With the material below, print exactly the lines between the line holding "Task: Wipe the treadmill" and the line holding "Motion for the", inclusive. Add nothing else.

--- Material provided ---

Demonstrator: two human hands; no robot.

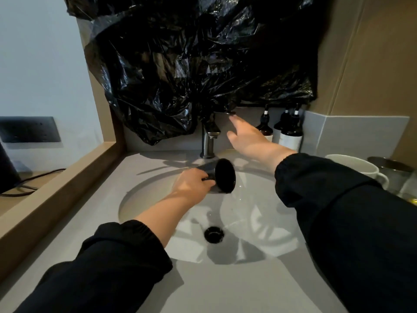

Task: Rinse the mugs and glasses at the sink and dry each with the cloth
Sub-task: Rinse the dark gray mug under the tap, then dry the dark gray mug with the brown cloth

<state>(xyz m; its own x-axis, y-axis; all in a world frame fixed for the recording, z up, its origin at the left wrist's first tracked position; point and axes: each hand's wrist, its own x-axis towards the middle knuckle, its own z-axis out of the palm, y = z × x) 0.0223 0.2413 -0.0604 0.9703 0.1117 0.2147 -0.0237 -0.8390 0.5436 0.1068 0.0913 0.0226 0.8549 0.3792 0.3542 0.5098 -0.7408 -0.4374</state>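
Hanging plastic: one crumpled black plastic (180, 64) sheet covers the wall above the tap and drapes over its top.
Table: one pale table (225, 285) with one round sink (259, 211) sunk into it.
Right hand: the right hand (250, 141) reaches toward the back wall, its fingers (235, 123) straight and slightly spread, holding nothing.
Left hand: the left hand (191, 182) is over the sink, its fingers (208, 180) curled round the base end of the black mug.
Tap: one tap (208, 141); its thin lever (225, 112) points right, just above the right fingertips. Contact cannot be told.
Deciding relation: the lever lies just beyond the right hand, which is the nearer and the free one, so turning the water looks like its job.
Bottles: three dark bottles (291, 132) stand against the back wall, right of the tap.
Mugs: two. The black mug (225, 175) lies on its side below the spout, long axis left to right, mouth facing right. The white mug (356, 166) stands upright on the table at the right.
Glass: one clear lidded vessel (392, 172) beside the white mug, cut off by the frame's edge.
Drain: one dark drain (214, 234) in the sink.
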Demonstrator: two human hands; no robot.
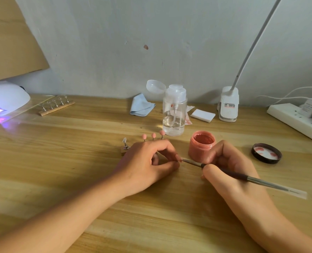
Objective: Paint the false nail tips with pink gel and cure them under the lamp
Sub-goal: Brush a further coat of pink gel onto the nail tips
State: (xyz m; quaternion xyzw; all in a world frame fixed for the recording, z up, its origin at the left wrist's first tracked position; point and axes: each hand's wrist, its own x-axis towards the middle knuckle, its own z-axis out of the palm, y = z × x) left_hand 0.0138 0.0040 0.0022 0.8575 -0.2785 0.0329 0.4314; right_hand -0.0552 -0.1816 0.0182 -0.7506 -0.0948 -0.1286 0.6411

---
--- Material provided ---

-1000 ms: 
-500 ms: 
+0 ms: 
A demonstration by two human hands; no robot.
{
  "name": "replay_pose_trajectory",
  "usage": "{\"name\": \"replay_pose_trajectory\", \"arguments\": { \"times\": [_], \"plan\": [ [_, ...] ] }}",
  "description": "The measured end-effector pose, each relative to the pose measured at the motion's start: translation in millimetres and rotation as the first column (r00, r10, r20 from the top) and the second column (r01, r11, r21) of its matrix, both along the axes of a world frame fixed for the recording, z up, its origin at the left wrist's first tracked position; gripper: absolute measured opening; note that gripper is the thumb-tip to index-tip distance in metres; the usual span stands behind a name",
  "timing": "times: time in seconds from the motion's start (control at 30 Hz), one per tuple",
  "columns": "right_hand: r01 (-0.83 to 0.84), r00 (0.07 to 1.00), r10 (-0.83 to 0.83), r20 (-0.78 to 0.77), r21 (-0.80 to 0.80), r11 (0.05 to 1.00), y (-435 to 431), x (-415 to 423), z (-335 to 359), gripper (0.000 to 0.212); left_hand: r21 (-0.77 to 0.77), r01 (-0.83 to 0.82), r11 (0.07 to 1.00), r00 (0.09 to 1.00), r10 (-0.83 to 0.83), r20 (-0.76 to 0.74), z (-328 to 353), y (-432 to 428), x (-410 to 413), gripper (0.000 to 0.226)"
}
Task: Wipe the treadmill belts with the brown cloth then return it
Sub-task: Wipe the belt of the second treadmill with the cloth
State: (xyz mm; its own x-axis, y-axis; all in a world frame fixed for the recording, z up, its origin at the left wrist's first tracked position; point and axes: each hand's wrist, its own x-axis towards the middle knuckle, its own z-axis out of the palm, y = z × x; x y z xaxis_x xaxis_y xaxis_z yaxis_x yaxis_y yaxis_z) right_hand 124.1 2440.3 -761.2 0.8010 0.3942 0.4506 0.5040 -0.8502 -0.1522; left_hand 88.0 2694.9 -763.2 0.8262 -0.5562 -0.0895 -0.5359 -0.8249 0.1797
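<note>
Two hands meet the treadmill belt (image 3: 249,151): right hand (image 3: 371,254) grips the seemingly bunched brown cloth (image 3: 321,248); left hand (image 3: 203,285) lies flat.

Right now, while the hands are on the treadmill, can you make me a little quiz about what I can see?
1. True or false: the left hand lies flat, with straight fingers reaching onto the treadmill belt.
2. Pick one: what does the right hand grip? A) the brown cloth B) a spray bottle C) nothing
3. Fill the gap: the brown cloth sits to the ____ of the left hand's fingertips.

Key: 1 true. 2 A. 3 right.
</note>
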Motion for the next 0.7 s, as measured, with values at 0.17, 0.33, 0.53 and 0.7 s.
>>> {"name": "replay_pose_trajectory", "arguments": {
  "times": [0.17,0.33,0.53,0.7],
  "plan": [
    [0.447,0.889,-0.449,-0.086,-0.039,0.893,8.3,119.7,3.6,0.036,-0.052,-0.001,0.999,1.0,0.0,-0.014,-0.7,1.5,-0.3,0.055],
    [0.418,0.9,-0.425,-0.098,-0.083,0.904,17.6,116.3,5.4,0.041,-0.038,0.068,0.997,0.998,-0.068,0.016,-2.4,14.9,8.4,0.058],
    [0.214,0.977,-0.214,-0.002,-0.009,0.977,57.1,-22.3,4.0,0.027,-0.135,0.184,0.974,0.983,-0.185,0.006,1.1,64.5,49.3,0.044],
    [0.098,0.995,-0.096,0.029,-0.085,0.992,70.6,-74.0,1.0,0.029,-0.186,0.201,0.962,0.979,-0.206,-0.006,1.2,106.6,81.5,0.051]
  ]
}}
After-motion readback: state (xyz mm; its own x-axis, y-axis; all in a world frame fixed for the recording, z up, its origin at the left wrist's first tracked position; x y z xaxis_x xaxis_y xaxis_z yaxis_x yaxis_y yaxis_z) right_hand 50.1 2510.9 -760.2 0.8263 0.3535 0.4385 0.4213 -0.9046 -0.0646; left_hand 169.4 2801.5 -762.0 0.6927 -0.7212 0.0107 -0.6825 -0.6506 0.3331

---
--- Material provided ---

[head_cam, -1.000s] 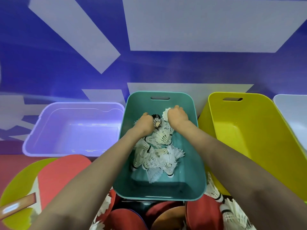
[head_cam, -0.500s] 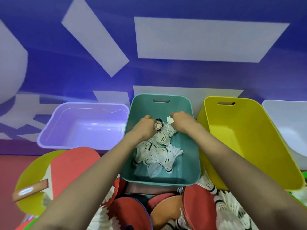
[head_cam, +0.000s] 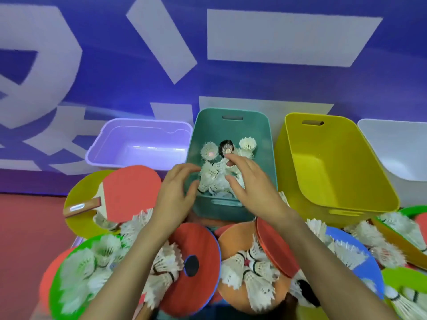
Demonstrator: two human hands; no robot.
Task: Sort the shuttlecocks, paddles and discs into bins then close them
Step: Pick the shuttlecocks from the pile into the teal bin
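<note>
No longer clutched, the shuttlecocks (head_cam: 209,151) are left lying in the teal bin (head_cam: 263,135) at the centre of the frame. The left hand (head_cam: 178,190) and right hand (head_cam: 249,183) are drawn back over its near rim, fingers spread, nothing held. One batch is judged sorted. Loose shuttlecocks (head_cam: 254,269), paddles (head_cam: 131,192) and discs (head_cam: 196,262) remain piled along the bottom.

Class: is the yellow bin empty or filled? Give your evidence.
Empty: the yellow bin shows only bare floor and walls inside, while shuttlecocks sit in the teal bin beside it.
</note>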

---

Solution for this task:
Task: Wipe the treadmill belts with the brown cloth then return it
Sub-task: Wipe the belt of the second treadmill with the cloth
State: (xyz mm; its own x-axis, y-axis; all in a world frame fixed for the recording, z up, its origin at the left wrist's first tracked position; point and axes: each hand's wrist, its own x-axis towards the middle knuckle, its own z-axis out of the palm, y = z × x; x y z xaxis_x xaxis_y xaxis_z yaxis_x yaxis_y yaxis_z) right_hand 124.1 2440.3 -761.2 0.8010 0.3942 0.4506 0.5040 -0.8502 -0.1522; left_hand 88.0 2694.9 -763.2 0.8262 -0.5562 -0.0895 -0.5359 -0.8249 0.1797
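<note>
Two hands meet the treadmill belt (image 3: 249,151): right hand (image 3: 371,254) grips the seemingly bunched brown cloth (image 3: 321,248); left hand (image 3: 203,285) lies flat.

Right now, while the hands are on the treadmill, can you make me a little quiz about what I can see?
1. True or false: the left hand lies flat, with straight fingers reaching onto the treadmill belt.
2. Pick one: what does the right hand grip? A) the brown cloth B) a spray bottle C) nothing
3. Fill the gap: the brown cloth sits to the ____ of the left hand's fingertips.

Key: 1 true. 2 A. 3 right.
</note>
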Motion for the next 0.7 s, as measured, with values at 0.17, 0.33, 0.53 and 0.7 s.

The exercise is done.